» EXERCISE BRIEF
Output, word for word, the lines of this listing that fall between the line with "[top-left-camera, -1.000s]" and the line with "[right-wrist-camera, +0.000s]", counting both of those lines, and no others.

» SUPPLIED RECORDS
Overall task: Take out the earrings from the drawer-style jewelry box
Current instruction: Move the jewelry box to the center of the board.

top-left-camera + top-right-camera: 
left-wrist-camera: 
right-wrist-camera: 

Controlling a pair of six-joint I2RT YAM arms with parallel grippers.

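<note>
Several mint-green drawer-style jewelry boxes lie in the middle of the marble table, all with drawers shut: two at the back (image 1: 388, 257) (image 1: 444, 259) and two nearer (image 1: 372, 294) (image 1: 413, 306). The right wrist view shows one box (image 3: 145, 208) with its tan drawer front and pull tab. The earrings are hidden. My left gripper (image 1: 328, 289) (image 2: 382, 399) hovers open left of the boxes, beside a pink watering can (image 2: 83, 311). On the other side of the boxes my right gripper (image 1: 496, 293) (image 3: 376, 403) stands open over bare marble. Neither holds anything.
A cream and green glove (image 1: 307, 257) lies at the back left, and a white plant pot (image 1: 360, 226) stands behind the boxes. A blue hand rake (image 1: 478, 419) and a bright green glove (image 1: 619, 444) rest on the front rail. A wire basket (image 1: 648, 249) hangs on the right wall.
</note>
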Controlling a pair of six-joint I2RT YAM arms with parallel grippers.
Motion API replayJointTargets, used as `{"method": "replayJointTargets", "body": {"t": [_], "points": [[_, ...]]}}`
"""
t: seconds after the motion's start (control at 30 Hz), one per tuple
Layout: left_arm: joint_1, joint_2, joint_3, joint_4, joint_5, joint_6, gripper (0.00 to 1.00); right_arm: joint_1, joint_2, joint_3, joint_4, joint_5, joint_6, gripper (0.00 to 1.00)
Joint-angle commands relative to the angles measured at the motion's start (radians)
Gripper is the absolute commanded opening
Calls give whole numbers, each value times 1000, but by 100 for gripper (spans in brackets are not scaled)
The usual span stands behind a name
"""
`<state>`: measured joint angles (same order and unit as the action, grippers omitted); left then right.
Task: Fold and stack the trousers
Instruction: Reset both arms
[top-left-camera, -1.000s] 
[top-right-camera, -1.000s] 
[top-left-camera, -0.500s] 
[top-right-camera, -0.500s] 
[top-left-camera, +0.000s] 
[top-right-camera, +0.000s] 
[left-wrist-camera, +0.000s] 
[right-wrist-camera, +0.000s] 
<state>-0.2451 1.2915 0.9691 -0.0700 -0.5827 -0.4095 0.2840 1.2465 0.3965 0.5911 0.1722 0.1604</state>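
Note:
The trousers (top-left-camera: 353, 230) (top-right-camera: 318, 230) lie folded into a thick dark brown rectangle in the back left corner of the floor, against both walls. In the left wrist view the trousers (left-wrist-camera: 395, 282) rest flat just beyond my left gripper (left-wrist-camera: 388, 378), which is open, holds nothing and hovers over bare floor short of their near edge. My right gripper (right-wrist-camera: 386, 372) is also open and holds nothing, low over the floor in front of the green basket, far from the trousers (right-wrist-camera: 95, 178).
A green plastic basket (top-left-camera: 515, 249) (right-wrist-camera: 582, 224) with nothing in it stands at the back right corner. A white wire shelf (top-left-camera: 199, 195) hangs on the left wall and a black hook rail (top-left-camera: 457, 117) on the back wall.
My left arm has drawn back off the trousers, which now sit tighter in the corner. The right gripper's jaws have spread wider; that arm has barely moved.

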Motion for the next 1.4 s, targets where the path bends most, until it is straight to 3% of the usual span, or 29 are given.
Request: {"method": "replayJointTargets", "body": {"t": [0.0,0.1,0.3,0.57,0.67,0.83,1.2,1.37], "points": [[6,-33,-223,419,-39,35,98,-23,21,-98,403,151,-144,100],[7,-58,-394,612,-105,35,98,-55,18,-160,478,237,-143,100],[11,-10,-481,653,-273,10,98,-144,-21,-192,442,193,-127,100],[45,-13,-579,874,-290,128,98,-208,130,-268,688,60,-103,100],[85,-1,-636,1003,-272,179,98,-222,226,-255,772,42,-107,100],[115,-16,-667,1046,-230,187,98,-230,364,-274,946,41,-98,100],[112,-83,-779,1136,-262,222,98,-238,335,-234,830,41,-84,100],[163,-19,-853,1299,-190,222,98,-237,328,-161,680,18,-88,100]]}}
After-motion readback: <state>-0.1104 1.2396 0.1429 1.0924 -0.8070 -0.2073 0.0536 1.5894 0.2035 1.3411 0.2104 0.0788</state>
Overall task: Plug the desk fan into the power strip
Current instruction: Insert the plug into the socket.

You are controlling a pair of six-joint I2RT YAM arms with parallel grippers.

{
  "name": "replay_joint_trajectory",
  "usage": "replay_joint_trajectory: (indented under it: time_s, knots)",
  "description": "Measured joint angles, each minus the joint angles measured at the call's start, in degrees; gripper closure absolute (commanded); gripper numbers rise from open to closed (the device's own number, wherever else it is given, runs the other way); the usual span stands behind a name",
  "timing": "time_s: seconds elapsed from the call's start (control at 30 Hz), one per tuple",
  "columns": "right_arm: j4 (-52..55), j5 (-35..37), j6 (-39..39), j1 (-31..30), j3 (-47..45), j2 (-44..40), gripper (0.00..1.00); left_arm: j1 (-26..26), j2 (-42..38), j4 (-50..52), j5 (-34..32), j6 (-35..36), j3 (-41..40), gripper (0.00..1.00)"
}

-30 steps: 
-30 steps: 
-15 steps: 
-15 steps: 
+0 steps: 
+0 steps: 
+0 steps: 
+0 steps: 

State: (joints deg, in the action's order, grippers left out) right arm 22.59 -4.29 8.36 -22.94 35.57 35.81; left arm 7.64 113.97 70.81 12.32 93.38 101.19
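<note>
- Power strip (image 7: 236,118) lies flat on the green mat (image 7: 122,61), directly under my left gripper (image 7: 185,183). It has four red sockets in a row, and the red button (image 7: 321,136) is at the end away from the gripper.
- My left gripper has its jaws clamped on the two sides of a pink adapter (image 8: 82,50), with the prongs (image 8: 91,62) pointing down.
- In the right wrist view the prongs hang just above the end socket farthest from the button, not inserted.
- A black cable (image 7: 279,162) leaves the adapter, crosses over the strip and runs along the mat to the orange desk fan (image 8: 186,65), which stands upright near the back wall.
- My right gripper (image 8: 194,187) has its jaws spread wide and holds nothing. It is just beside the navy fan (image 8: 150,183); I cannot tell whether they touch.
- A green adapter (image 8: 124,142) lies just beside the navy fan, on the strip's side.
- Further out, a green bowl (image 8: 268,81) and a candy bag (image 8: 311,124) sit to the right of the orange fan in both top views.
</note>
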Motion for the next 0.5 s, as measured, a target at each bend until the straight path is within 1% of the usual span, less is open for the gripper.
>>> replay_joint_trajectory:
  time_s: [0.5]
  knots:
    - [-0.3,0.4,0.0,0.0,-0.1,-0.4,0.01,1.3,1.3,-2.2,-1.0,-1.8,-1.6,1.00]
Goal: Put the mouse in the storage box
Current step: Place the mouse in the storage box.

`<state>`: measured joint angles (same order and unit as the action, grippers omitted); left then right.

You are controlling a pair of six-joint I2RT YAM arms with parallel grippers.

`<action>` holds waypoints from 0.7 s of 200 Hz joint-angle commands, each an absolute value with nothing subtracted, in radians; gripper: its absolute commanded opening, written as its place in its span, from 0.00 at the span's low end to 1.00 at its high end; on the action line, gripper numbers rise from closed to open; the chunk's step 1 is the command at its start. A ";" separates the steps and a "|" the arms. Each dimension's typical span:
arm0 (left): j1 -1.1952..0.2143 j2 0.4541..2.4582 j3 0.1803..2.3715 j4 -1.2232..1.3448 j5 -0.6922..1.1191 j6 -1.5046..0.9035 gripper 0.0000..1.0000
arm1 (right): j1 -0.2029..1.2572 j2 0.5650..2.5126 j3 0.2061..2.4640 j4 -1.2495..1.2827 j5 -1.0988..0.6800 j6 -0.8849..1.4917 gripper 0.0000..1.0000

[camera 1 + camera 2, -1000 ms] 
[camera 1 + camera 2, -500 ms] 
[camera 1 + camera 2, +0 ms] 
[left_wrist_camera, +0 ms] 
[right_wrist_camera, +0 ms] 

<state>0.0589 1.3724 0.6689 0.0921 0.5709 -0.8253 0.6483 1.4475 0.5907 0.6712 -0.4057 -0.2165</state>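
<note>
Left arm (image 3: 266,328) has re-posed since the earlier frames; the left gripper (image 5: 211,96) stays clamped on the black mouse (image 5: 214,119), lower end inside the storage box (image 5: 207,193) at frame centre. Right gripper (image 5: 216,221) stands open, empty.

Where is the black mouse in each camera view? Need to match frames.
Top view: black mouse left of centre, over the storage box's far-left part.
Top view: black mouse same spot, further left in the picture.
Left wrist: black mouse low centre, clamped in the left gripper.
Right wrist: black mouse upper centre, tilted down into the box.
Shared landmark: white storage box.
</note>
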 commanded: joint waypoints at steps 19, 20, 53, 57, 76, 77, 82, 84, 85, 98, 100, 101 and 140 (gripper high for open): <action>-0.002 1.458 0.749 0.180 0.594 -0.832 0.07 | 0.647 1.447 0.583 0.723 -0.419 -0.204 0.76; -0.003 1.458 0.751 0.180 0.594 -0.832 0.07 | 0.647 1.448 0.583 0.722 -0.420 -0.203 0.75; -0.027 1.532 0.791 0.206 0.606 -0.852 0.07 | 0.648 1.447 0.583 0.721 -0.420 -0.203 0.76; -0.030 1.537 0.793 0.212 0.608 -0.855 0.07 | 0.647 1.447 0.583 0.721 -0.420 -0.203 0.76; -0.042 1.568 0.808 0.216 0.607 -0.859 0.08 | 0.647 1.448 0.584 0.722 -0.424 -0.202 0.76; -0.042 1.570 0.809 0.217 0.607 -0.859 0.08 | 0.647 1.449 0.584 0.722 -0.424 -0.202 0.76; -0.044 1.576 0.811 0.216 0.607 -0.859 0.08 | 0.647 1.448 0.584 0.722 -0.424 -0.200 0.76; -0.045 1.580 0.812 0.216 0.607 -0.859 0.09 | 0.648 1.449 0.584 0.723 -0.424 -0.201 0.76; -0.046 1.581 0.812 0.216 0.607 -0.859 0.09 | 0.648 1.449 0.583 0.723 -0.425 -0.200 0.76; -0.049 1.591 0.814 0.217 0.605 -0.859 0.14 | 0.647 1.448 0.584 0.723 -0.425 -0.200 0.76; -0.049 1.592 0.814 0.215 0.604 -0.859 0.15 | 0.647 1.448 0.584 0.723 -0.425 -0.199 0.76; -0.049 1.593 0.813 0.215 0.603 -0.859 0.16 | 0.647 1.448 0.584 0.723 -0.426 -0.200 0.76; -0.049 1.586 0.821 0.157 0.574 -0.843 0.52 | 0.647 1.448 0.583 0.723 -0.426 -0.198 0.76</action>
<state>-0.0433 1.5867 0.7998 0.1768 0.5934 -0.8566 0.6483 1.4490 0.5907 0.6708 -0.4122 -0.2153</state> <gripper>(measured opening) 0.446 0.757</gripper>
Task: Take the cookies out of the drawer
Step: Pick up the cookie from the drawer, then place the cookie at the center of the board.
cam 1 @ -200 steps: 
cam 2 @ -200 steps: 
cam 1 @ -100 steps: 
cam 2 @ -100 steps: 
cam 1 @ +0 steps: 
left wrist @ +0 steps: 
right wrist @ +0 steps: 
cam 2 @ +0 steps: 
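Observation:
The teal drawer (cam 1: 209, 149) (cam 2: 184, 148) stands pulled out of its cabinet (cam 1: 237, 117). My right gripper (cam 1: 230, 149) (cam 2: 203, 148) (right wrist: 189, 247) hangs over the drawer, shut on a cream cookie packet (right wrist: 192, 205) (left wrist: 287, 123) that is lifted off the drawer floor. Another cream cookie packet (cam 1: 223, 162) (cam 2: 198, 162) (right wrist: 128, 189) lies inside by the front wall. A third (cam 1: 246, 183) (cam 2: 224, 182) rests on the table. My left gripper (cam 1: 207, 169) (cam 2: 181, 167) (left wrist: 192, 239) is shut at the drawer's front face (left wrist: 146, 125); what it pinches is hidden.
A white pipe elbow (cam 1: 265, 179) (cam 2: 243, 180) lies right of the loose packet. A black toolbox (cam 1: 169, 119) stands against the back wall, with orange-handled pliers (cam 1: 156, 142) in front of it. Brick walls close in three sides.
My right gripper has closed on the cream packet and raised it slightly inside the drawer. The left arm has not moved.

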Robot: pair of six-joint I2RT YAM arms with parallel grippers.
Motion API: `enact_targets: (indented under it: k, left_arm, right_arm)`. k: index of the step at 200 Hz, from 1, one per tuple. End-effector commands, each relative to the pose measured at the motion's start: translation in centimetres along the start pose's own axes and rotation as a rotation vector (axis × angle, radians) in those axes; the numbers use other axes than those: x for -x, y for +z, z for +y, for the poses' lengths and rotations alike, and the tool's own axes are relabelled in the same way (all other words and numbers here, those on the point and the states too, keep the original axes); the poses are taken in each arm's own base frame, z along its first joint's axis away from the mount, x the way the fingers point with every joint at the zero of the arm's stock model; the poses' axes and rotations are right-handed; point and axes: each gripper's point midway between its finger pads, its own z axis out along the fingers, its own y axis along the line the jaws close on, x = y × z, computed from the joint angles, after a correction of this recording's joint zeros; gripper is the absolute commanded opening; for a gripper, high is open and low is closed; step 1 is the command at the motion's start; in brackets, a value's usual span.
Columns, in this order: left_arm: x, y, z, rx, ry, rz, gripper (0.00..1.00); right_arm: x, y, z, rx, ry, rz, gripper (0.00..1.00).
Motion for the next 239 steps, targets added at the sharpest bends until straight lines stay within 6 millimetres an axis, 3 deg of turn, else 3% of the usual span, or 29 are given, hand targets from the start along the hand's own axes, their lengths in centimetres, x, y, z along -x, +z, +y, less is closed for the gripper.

» ANSWER BOX
[top-left-camera, -1.000s] 
[top-right-camera, -1.000s] 
[top-left-camera, -0.500s] 
[top-right-camera, -0.500s] 
[top-left-camera, +0.000s] 
[top-right-camera, +0.000s] 
[left-wrist-camera, +0.000s] 
[right-wrist-camera, +0.000s] 

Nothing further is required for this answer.